Ash Carter, defense chief who opened jobs to women, dies

Ash Carter, defense chief who opened jobs to women, dies

Washington, D.C. Ash Carter, who served as defence secretary for the last two years of the Obama administration, has passed away at age 68. During that time, he removed a prohibition on transgender persons serving in the military and opened combat professions in the military to women.
According to a statement released on Tuesday by Douglas Elmendorf, dean of Harvard University’s Kennedy School, Carter passed away following a heart attack on Monday night. Carter had served as director of the school’s Belfer Center for Science and International Affairs.

Before Carter was named the Defense Department secretary, he served in President Barack Obama’s administration as its top procurement officer and oversaw the department’s effort to speed more than 24,000 Mine Resistant Ambush Protected vehicles to Iraq and Afghanistan.
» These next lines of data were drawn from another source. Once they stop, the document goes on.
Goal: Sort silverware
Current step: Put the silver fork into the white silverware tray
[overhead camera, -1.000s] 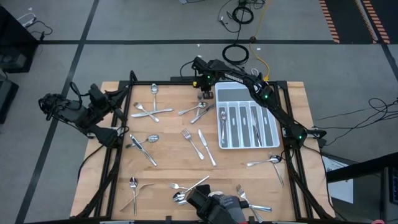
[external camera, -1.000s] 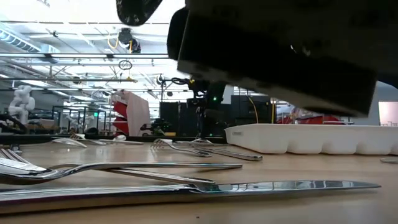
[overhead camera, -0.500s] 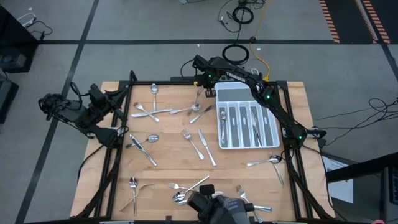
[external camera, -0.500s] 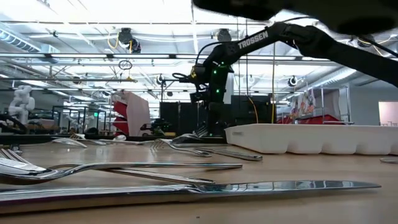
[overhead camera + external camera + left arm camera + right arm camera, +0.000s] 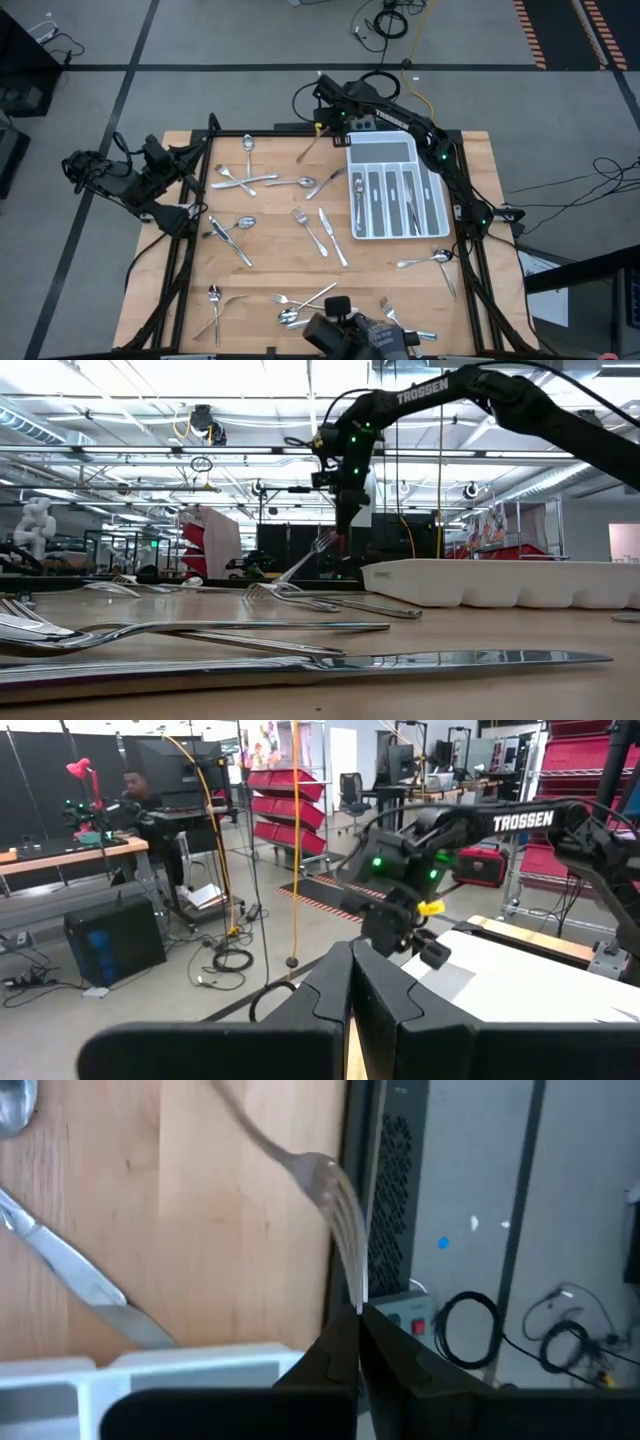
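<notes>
A fork (image 5: 309,150) hung by its tines from the clenched right claw (image 5: 324,131), its handle slanting down clear of the desk (image 5: 270,255), seemingly lifted for carrying to the white cutlery tray (image 5: 432,210) just beside, while the left claw (image 5: 196,160) waited shut at the far edge.

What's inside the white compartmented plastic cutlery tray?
White compartmented plastic cutlery tray: sorted silverware lies lengthwise in its long slots, the end section looks bare. Individual types can't be told.

Bare wood (image 5: 275,255) mid-table passable; white tray (image 5: 434,222) blocks right; scattered silverware (image 5: 232,226) crowds left, near edge.
</notes>
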Action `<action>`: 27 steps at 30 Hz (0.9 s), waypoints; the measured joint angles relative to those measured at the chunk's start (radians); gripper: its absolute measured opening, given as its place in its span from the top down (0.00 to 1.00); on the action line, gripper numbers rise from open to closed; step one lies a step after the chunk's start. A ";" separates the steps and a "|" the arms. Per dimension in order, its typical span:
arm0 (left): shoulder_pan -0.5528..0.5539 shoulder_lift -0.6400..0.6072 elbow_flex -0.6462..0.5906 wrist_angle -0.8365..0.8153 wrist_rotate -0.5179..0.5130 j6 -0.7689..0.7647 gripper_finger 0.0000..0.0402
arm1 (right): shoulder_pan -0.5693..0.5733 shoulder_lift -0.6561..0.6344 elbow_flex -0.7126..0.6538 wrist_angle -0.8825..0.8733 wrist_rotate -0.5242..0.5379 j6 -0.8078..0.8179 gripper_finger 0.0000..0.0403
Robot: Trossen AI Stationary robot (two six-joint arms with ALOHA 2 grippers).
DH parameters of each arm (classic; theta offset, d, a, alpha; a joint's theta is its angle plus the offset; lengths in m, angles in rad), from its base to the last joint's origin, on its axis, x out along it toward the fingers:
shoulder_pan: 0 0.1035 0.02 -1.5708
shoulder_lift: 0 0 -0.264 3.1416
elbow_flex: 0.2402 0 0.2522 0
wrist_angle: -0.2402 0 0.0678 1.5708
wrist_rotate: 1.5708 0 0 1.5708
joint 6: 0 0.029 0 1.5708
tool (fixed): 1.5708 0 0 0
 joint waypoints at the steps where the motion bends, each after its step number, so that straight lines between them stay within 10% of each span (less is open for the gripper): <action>1: 0.000 0.000 0.000 0.000 0.000 0.000 0.96 | 0.000 -0.009 0.000 -0.004 0.006 0.001 1.00; 27: 0.000 0.000 0.000 -0.047 0.001 -0.001 0.96 | 0.133 -0.397 0.001 -0.403 0.132 0.122 1.00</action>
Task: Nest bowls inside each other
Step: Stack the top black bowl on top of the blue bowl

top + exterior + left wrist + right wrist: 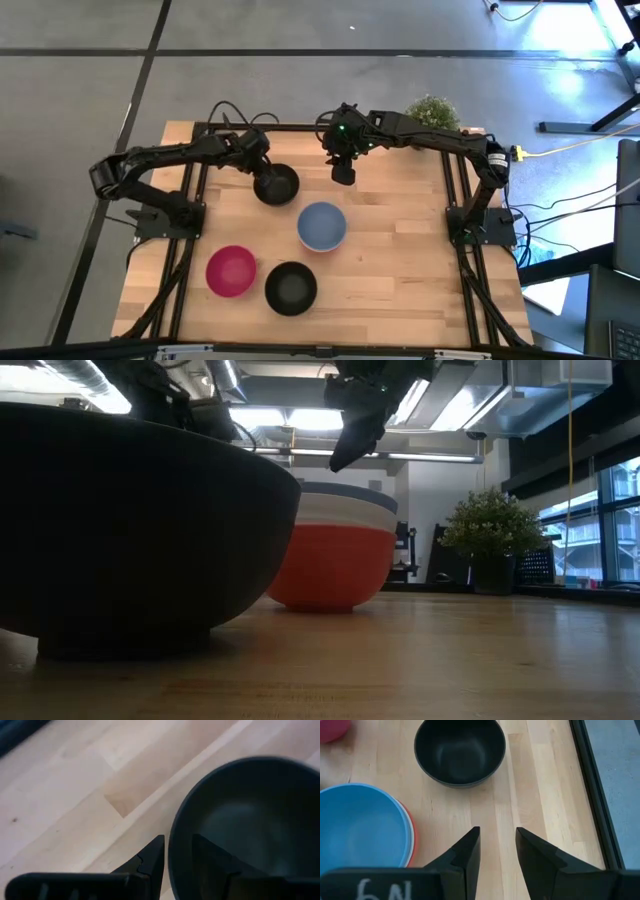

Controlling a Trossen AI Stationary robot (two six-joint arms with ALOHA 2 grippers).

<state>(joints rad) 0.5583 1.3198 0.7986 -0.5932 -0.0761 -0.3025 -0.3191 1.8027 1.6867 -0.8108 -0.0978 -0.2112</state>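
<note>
In the high view my left gripper is at the far-left rim of a black bowl, shut on it. My right gripper hangs open to that bowl's right and touches nothing; the low view shows it above the stack. A light blue bowl sits nested in a white bowl, which sits in a red one; the red bowl's base rests on the table. A magenta-pink bowl and a second black bowl stand near the near edge. My left gripper has the black bowl by its rim, one finger outside the wall and the other inside the hollow, coming from above. The bowl stays upright, mouth up. Whether its base is off the table cannot be told.
A small green potted plant stands at the far right corner. Dark frame rails run along the table's far edge and both sides. Bare wood lies to the right of the stack. The near black bowl fills the low view's left.
</note>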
Thousands of American soldiers were being injured or killed at the time as a result of roadside bombs because the trucks they were driving lacked sufficient safety measures.

Carter usually cited the quick creation and acquisition of those vehicles as one of his greatest successes.
“At its height of manufacturing, the United States sent over a thousand MRAPs to theatres each month. At a ceremony to celebrate the end of the vehicle’s manufacture in 2012, Carter remarked that there, people had saved lives. And as you are well aware, I would have driven one in if I could have gotten it through the door today.

” In December 2015, after three years of study and debate, Carter ordered the military to open all jobs to women, removing the final barriers that kept women from serving in combat, including the most dangerous and grueling commando posts.
Carter lifted the prohibition on transgender service members in the US military the following year, seeing it as the morally correct course of action.

Carter stated in June 2016 that “Americans who want to serve and can fulfil our requirements should be offered the opportunity to compete to do so,” and he outlined a one-year timetable to put the shift into action. “Our mission is to defend this country, and we don’t want barriers unrelated to a person’s qualification to serve preventing us from recruiting or retaining the soldier, sailor, airman, or Marine who can best accomplish the mission.

As the 25th defence secretary, Carter, a native of Philadelphia, “liked nothing more than spending time with the troops, making regular visits to Iraq and Afghanistan to visit U.S. personnel with his wife Stephanie,” his family said in a statement. Over the course of five administrations, Carter served presidents from both parties, always putting politics aside.